マット今井『トレーディングのつぼ』バックナンバー

第142回 ”ニュージーランド準備銀行の苦悩” (2007/07/17)

今週、ニュージーランドの消費者物価指数第2四半期分が発表になった。市場予想は年率で+1.8%程度であったが実際は+2.0%。第1四半期の+2.5%よりはかなり低下したものの、予想を上回ったことで、追加利上げへの期待が高まり、ニュージーランドドル(NZドル)が続伸した。 ニュージーランド準備銀行(RBNZ)は、今年に入って2度為替市場でNZドル売り米ドル買い介入を実施している。そのときのNZドル・米ドル相場の水準は0.75台から0.76台であった。しかしその後もNZドルの上昇は止まらず、7月17日時点でNZドルは0.79台にまで上昇している。こうした動きに対して、RBNZは静観の姿勢となり、すっかりおとなしくなってしまった。このような一貫性のない行動になってしまうのには、そもそもRBNZが苦しい立場にあることが背景にある。

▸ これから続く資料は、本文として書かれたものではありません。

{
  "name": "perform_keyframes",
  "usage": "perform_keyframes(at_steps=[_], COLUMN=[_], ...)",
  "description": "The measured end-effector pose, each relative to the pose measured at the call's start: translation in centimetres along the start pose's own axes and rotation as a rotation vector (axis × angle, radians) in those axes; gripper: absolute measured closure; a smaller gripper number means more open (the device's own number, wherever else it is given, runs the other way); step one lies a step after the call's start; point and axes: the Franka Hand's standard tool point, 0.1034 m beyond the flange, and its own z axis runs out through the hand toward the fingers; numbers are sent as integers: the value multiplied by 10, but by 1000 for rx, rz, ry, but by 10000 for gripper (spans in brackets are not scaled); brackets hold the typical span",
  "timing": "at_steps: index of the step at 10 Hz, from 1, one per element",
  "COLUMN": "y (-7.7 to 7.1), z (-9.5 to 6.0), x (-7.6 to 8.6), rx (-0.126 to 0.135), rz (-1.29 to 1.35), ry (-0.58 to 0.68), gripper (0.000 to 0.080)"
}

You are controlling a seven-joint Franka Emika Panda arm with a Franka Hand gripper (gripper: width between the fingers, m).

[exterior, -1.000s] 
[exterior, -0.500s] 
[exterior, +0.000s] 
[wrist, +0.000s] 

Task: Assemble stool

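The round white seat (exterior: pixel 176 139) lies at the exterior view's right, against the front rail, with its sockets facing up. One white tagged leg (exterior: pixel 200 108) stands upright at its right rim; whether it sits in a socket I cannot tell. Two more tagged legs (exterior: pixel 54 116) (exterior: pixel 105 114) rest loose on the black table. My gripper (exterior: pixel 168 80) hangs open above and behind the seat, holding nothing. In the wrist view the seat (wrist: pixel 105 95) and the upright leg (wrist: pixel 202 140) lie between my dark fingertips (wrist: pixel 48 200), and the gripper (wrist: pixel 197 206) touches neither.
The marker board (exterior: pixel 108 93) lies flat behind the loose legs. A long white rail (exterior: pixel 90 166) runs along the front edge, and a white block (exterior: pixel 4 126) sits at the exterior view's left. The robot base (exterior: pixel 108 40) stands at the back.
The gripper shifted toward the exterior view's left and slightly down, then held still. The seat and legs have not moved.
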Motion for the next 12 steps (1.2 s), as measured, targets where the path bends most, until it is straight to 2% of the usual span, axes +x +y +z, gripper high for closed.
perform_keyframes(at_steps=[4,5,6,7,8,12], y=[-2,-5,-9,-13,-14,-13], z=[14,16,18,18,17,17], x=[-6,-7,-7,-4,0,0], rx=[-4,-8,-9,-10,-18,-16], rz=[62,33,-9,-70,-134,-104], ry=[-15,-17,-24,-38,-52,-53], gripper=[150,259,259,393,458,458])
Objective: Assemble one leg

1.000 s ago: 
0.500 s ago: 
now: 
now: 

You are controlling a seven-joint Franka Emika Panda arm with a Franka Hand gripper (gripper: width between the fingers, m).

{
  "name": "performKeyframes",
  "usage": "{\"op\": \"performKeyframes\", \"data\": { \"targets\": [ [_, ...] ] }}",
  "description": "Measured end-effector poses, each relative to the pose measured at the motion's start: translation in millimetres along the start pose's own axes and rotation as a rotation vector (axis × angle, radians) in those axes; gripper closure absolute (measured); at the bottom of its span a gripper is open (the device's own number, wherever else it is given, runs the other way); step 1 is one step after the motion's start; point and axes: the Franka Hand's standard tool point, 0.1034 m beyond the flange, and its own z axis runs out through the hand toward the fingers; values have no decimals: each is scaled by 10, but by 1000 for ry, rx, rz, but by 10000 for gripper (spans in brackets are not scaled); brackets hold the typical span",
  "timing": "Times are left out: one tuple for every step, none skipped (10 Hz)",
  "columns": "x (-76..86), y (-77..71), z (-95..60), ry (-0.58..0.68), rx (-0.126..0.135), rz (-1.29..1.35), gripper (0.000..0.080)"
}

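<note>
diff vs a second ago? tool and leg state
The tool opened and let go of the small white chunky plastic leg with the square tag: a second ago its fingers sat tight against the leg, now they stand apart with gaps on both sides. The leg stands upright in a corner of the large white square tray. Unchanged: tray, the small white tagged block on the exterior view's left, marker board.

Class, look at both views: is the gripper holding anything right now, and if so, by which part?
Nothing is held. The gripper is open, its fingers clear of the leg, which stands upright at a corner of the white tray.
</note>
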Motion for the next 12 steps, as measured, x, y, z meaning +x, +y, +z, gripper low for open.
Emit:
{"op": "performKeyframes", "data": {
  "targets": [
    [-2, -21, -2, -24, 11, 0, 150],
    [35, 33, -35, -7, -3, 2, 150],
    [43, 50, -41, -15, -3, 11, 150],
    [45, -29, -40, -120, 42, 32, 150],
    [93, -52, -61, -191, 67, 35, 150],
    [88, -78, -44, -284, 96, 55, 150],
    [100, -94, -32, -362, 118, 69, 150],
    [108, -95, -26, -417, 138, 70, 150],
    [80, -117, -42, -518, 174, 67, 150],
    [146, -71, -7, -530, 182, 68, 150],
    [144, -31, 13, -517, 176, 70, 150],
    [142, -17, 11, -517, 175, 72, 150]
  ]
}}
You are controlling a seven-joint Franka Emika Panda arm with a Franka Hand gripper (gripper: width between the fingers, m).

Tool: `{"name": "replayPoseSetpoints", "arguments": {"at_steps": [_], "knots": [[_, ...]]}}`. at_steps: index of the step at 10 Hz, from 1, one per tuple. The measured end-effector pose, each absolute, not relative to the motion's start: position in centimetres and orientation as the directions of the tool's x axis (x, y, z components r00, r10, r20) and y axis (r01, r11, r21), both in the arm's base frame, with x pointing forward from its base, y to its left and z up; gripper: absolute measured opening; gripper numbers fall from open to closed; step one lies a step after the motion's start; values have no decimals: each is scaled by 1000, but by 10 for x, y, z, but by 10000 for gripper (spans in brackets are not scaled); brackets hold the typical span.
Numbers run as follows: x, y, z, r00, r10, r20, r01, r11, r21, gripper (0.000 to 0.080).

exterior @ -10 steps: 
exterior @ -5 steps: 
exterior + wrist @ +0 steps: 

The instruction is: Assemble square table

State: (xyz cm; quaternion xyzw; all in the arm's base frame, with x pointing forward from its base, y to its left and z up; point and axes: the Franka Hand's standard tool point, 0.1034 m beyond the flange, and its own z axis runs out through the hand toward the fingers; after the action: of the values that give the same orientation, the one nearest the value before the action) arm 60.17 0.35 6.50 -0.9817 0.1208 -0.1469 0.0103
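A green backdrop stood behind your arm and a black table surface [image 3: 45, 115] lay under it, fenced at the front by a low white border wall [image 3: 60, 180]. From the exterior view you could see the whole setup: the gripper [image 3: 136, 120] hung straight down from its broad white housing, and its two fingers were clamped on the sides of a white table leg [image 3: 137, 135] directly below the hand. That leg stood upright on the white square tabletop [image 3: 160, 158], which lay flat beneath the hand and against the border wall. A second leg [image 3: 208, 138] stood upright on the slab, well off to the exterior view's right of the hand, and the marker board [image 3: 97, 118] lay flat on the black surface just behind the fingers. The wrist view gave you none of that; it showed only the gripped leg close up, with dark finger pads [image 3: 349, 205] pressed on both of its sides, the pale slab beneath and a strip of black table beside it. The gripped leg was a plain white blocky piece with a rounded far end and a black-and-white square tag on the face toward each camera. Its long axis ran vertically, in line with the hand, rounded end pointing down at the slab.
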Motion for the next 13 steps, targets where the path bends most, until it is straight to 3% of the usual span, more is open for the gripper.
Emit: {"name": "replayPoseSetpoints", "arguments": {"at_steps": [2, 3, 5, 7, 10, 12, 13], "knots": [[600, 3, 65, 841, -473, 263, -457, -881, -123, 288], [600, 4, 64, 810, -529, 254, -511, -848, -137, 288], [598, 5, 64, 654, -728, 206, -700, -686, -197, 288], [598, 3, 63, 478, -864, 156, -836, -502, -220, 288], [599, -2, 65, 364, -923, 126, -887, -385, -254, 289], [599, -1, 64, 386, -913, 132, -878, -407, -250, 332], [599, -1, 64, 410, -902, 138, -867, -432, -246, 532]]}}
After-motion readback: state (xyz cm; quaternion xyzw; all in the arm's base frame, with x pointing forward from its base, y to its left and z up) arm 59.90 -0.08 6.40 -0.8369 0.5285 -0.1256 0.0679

まず、金融政策と為替政策の整合性の問題である。ニュージーランド準備銀行は今年に入ってから0.25%の利上げを3度実施した。目的はインフレを抑制するためである。最近の為替相場は金利差に敏感に反応する。更に投資家は高金利の通貨を嗜好する傾向がある。ニュージーランドドルのように主要国の中で最も金利水準が高い通貨が利上げをすれば投資家によるニュージーランドドル買いを誘発し、ニュージーランドドルが上昇してしまうのは自明の理である。つまり、現在のNZドル高はRBNZの利上げがもたらしたものであるということができる。自分達の利上げによって強くなった通貨を介入で止めようとするという行為自体がまず正当化されない
また、本来自己通貨が高くなることは輸入コストの低下をもたらすため、インフレ抑制効果がある。つまり、金利を引き上げるということと通貨が強くなるということはインフレ抑制に同様の効果があるということである。従って、インフレ抑制のために利上げを実施している中央銀行にとって通貨高は本来歓迎すべきことなのである。

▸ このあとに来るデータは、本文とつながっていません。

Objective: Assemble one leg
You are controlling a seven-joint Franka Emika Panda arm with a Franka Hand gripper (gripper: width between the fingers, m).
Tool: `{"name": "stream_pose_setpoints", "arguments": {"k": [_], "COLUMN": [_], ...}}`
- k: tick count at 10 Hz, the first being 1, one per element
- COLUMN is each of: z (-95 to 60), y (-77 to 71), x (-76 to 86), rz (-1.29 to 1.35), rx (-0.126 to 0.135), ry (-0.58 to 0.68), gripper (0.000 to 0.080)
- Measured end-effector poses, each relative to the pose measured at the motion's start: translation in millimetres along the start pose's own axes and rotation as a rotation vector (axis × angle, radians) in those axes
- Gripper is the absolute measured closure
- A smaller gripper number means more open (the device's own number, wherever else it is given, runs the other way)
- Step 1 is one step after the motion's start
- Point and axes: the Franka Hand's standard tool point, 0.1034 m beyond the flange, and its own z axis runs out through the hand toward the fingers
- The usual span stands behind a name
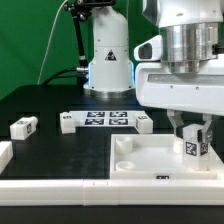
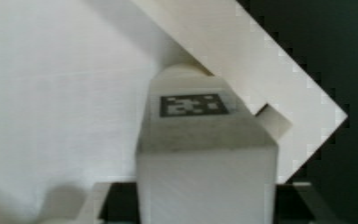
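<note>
My gripper [image 1: 193, 138] is shut on a leg [image 1: 194, 147], a small white block with a black-and-white tag on its face. It holds the leg upright over the right part of the large white tray [image 1: 150, 165], with the leg's lower end at or just above the tray's surface. In the wrist view the leg [image 2: 202, 150] fills the middle between my dark fingers [image 2: 126, 200], with the tray [image 2: 51, 100] behind it. A second leg [image 1: 23, 126] lies on the black table at the exterior view's left.
The marker board [image 1: 105, 120] lies on the table behind the tray. The robot's white base [image 1: 108, 60] stands at the back. A white rail [image 1: 50, 190] runs along the front edge and turns up at the left. A round socket [image 1: 124, 150] shows in the tray's left corner.
</note>
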Motion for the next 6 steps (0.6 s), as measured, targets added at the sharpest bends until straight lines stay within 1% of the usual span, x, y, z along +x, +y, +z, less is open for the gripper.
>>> {"name": "stream_pose_setpoints", "arguments": {"k": [1,2,3,4,5,6], "z": [0.0,0.4,-0.7,-11.0,-9.7,-7.0], "y": [0.1,1.0,13.3,20.9,18.7,20.3], "x": [0.2,0.7,8.3,-3.1,-3.4,-3.7], "rz": [0.059,0.176,0.26,0.396,0.433,0.392], "rx": [0.002,0.008,0.068,0.049,0.054,0.049], "ry": [-0.003,-0.001,0.022,-0.013,-0.019,-0.019], "gripper": [0.0506,0.0506,0.0503,0.0499,0.0499,0.0499]}}
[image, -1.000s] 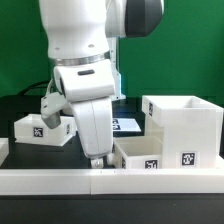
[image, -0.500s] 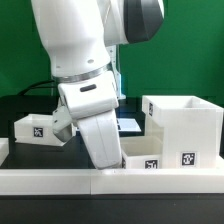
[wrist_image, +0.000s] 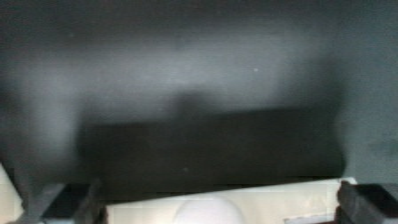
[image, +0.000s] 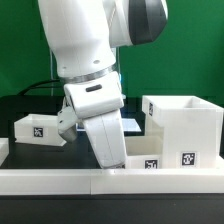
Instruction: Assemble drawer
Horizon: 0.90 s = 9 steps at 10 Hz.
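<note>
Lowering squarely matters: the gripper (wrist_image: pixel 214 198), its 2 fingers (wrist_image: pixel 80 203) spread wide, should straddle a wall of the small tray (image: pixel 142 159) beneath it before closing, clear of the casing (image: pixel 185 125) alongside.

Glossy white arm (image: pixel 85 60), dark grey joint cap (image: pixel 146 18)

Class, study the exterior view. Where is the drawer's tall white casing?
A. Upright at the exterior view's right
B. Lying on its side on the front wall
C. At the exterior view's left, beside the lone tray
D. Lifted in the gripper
A: the casing stands upright at the exterior view's right, with one tray low beside it and the other tray far off at the exterior view's left.
</note>
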### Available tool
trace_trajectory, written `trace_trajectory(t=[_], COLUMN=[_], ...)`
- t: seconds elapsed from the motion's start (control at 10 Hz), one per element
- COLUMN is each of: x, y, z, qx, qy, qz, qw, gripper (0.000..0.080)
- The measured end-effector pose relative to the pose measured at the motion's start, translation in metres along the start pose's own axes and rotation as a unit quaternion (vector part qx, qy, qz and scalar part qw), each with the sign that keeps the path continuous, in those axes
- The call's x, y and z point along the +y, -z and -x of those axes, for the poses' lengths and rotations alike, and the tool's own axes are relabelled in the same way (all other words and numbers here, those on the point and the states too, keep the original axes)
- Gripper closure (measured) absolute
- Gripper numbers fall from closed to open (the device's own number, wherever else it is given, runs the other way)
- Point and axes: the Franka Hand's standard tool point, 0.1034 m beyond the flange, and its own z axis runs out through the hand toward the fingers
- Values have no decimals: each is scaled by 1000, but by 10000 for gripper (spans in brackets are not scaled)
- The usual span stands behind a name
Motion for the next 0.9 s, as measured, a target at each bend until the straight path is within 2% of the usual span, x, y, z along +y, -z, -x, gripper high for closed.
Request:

もう1つの観点は財政面からの問題である。通常中央銀行が自国通貨の売り介入をする場合、債券を発行して資金を調達し、これを活用して介入を実施する。NZドルで債券を発行して、NZドル売り米ドル買い介入を実施した場合、その後、高金利のNZドルで金利を支払って米ドルの運用益を受け取るということになる。つまりこの取引では金利は逆ザヤになるわけである。これでは、中央銀行は介入をすればするほど金利で損をすることになる。こういう環境下では、公的な資金を預かる中央銀行としてはむやみに介入を実施することはできないという苦しい台所事情があるわけである。  更に問題なのは、今回のNZドル高の背景には米ドル安があるということである。米ドルは対円で見るとそうでもないが、他の多くの通貨に対しては、歴史的な下落をしている状態にある。NZドル高の背景に米ドル安があるとしたら、ニュージーランド単独でこのドル安を阻止することは困難である。いくらRBNZが介入をしたとしても孤軍奮闘で全く効果がでないという状態となってしまうであろう。

以上のように、金利差相場の中で高金利通貨であるニュージーランドドルの金利が上昇し、そのためNZドルも上昇するという状態を人為的に止めることは困難であるという結論に達する。この通貨が下落するときは、金利高によって景気が後退し、それによりインフレ圧力が低下してRBNZが利下げサイクルに入るときとなると考えるのが自然である。 もちろん、対円で考える場合は円金利の動向も考慮に入れるべきではあるが、NZドルサイドから考えると、こういう結論となるのであろう。